El fútbol se ha vuelto, así, una pasión simultánea de multitudes. Por la vía de esta pasión, en principio meramente deportiva, ha surgido un movimiento nacional que todos comparten porque es, a la vez y al mismo tiempo, universal. Es como si hubiera estallado una guerra mundial que nos envuelve a todos, pero, eso sí, incruenta. No se mata ni se muere, sólo se gana o se pierde y al día siguiente los contendientes se dan la mano y vuelven a competir con los mismos o con otros contendientes, con la esperanza, de nuevo, de vencer. Inmensas energías se despliegan a través de los medios masivos de comunicación, por los diarios, las radios y la televisión, y los periodistas ya no sólo informamos, sino más bien comentamos lo que todos los demás también han visto al lado nuestro. El mundo se ha convertido en una inmensa platea en la cual todos contemplamos un mismo espectáculo, animados por una misma pasión. Ya no jugamos simplemente al fútbol. Lo vivimos aunque sea desde afuera, apasionadamente.

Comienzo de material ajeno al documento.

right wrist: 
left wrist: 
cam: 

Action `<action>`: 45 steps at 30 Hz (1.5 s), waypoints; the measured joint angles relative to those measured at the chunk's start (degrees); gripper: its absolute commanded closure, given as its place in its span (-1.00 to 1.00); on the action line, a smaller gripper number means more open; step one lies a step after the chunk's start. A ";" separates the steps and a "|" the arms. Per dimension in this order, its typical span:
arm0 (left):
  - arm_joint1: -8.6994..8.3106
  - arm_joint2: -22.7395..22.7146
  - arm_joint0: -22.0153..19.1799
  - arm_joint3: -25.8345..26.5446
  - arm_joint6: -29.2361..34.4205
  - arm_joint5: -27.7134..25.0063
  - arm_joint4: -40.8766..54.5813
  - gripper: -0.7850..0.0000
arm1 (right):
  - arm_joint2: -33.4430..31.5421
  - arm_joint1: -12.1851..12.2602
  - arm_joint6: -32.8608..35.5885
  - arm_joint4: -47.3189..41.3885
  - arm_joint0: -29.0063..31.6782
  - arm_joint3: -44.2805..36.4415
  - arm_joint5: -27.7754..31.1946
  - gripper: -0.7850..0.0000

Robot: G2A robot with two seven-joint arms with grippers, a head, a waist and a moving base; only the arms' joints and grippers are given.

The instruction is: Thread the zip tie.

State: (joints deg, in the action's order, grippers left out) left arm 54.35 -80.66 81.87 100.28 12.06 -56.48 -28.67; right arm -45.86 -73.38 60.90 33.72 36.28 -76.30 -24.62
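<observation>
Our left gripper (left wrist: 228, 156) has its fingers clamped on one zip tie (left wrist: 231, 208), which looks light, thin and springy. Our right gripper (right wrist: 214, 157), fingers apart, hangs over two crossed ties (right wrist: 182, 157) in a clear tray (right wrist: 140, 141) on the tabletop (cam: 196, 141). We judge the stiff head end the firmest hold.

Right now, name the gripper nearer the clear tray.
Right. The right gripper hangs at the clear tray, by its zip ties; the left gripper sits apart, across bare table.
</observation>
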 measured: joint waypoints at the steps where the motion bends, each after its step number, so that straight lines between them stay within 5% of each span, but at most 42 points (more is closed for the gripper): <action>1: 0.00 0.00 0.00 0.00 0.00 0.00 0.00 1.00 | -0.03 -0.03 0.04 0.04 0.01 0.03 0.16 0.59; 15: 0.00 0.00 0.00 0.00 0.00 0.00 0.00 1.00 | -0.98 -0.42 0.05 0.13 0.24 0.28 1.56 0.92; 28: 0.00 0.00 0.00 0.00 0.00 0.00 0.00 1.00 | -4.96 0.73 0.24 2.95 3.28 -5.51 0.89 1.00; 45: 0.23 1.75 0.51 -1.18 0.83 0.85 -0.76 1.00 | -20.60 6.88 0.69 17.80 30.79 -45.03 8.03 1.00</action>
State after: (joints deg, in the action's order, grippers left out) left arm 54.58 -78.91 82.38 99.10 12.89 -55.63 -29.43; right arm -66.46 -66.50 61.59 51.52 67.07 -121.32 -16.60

Pitágoras imaginaba que a los Juegos Olímpicos concurrían tres clases de personas: los competidores, los mercaderes y los espectadores, y acordaba un rol superior a estos últimos porque no los guiaba un interés especial más allá de contemplar lo que ocurría, y por eso les acordaba un papel superior, comparable al rol de los filósofos en la vida social. Esta división pitagórica ¿continúa vigente hoy en día o hay que complicarla un poco más? ¿Cómo ubicar, por ejemplo, de un lado al espectador distante al que sólo le interesa mirar por televisión sin tomar partido y del otro lado, en el opuesto extremo, al hincha que grita los goles desde su casa? Obsérvese por otra parte que en las categorías del fútbol se hermanan personas de izquierda o de derecha, en cuya pasión futbolera se funden hasta disolverse las demás diferencias de edad, ideas o condición ideológica o social. Por eso también llama la atención que las hinchadas, al fin, se pongan una misma camiseta. Cuando esta camiseta identificadora es la argentina, por ejemplo, la camiseta popular compite con la bandera y a veces la sustituye.

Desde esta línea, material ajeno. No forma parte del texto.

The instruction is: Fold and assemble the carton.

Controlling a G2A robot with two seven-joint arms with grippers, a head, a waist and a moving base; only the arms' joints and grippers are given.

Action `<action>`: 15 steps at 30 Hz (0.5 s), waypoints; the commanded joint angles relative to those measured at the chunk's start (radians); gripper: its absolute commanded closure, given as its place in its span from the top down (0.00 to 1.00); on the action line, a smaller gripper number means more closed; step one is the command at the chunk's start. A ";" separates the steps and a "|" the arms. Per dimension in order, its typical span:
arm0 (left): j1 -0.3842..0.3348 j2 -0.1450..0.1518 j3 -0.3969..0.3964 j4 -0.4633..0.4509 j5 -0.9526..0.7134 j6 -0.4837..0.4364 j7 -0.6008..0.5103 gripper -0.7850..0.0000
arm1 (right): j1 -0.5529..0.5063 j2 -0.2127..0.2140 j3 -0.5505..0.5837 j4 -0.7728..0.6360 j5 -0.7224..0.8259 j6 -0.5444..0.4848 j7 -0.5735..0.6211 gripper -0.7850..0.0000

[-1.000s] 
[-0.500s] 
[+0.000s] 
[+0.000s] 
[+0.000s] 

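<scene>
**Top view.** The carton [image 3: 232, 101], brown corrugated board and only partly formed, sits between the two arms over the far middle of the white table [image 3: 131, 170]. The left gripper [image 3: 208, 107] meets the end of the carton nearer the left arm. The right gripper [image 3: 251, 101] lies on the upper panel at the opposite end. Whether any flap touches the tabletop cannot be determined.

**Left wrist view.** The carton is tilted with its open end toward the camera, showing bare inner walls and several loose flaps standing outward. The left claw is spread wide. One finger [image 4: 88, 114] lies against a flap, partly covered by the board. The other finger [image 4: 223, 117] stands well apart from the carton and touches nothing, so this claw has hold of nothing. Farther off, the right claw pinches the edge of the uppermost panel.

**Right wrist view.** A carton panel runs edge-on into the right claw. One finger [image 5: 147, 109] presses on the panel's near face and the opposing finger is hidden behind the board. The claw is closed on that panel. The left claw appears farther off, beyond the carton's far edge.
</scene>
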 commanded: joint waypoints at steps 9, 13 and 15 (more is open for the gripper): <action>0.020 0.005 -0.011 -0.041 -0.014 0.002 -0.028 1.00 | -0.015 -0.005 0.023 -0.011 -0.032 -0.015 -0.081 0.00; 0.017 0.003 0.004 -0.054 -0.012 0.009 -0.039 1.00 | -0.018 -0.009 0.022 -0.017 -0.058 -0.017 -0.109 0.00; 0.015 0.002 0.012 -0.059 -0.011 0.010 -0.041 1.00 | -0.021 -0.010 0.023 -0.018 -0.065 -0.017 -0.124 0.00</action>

Podríamos lamentar esta aparente masificación de nuestros sentimientos, que hace recordar al tristemente célebre hombre-masa que describió Ortega y Gasset en La rebelión de las masas, pero habría que advertir también, ya desde otra mirada, que no parece tan mal que, cuando se llega a este nivel del análisis, se recurra a una metáfora deportiva en lugar de una metáfora clasista. ¿Dónde están, en este sentido, nuestros sentimientos más profundos? ¿Más cerca del pueblo "futbolero" o más cerca del antagonismo de clases? Según Marx, lo que en resumidas cuentas nos definía era la posición que elegíamos en la lucha de clases. Pero lo que más se observa hoy alrededor nuestro es que lo que aparentemente nos divide es lo que en verdad nos une: una pasión deportiva.
Quizá no habría que desechar este encumbramiento del deporte al tope de nuestras preferencias, desechándolo por frívolo y sin advertir el mensaje que nos envía más allá del fútbol. Este mensaje es que, al concentrarnos en el fútbol y no en la sociología, en Messi en vez de Marx, estamos revelando sin querer que no nos atrae tanto la división o la lucha de clases como suponíamos, ya que el deporte o el juego multitudinario es en verdad lo que nos moviliza.
Que una sociedad sienta tal atracción por este aparente desvío de lo que debieran ser, supuestamente, sus preocupaciones centrales ¿debería alarmarnos? A lo mejor, no. Los argentinos tenemos, sin duda, numerosos problemas. Pero la mejor receta para enfrentarlos no es elaborar sofisticadas teorías en torno de ellos, sino seguir sumando los elementos positivos que nos convocan. Sigamos vivando a Messi y vibrando con el fútbol. No dramaticemos. Resolvamos, una por una, las dificultades que nos rodean. Y sigamos creyendo que podemos encararlas con la unidad que nos ofrece el fútbol, como si fuera un espejo de lo mejor que tenemos.